Sobre el consenso de la Transición, asentado en la mentira fundacional de la reconciliación, se edificó toda una mitología. Y así, «tras vencer al franquismo conseguimos costosamente traer la democracia con esta Constitución que entre todos nos hemos dado».
Pero la realidad es que el general Franco murió en la cama con todo su poder, dejó herederos de ese poder y las oligarquías pactaron una carta otorgada a las espaldas, una vez más, de la nación española.
La Constitución, como dice la Declaración de los Derechos del Hombre y del Ciudadano, debe constituir la separación de los poderes. Si no, no es una Constitución.
Si no se construye de abajo a arriba por medio de la elección de unas Cortes constituyentes, elegidas para y solo para este fin, disolviéndose acabado su objetivo, no es una Constitución.
Si viene impuesta de arriba abajo, es una carta otorgada por el poder. Y la del 78 se hizo en secreto, sin que el pueblo español tuviese el más mínimo conocimiento de lo que se tramaba. Fueron tres periodistas de Cuadernos para el Diálogo los que se hicieron con el borrador e informaron a la nación de que siete personas, por encargo de Juan Carlos I, estaban gestando secretamente el engendro.
Pedro Altares, director de Cuadernos para el Diálogo, asumió la responsabilidad y compartió el texto con agencias y diarios, tras clasificar el borrador como de «…una insospechada ramplonería sintáctica y una estructura articulada decididamente pedestre».
Comenzaba así la crónica en la que los tres periodistas explicaban cómo se hicieron con el borrador y cómo lo fotocopiaron, ya que la fuente informativa sólo disponía de un original del mismo:
Y así fue. Poco menos que Altares supuestamente saboteaba la Constitución haciendo peligrar la democracia. Dimitió el socialista Peces Barba como consejero de Cuadernos para el Diálogo. El antiguo ministro Fraga denunciaba la publicación de la noticia como contraria a la ética profesional. El comunista Solé Tura calificó la publicación del borrador como vergonzosa…
Lo dicho, una comisión designada por el rey elabora en secreto el texto que no articula la separación de poderes, la aprueban unas Cortes que no son constituyentes y se le presenta al pueblo español para su ratificación, como cuando la Ley de Reforma Política, sin alternativa: esto o la nada.
De esta manera, dicha carta otorgada, que descubre las nacionalidades, no como atributo de pertenencia a una nación, sino como una ambigua equivalencia a ésta, introducía la definición de España como patria común e indivisible, para a continuación dividirla en regiones y nacionalidades sin especificar cuáles eran qué.
Era una cesión a los grupos nacionalistas.
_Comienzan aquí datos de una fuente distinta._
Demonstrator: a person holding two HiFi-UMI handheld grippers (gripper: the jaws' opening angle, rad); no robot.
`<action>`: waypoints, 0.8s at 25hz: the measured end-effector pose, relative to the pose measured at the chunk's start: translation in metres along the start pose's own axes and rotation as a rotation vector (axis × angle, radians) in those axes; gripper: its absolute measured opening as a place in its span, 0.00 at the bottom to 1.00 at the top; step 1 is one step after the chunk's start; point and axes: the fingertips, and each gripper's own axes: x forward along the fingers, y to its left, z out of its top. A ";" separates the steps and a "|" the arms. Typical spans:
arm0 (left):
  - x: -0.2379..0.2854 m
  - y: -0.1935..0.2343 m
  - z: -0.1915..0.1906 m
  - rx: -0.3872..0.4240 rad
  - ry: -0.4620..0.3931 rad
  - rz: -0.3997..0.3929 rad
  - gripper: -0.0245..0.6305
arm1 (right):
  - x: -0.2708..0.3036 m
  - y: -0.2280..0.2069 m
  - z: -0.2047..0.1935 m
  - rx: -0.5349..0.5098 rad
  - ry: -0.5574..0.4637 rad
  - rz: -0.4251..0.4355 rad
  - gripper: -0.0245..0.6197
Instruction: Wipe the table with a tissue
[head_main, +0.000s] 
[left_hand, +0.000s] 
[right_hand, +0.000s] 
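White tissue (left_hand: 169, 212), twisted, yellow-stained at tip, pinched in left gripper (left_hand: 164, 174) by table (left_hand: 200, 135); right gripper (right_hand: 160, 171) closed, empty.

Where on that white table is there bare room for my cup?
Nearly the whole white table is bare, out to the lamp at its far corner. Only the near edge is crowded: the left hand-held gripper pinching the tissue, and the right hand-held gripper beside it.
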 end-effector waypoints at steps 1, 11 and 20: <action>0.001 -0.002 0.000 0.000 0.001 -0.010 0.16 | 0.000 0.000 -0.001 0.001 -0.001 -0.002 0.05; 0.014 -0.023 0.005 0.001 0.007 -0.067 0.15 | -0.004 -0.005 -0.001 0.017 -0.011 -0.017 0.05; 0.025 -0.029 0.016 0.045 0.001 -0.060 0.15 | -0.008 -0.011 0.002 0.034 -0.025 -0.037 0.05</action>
Miquel Roca diría: «nacionalidades y nación quieren decir absolutamente lo mismo… Hoy Cataluña espera, el País Vasco espera, espera Galicia, espera España entera que, a través de la solución que demos a este problema, no se va a dar una solución disgregadora, sino una solución potenciadora, una solución que, asumiendo todo lo que la Historia no supo asumir hasta esta fecha, sea capaz de proyectar un futuro mucho más estable».
Ya estamos en ese futuro que prometía el abogado de la infanta; ya podemos comprobar si tenemos mayor estabilidad en este asunto o si era una solución disgregadora. Ya vemos como nos mentían para ocultarnos que la mal llamada Constitución del 78 alberga en su seno el huevo de la serpiente.
Se trata de una carta otorgada a la nación desde las más altas instancias del Estado que viene preñada de los nacionalismos excluyentes que niegan al sujeto constituyente, la nación española.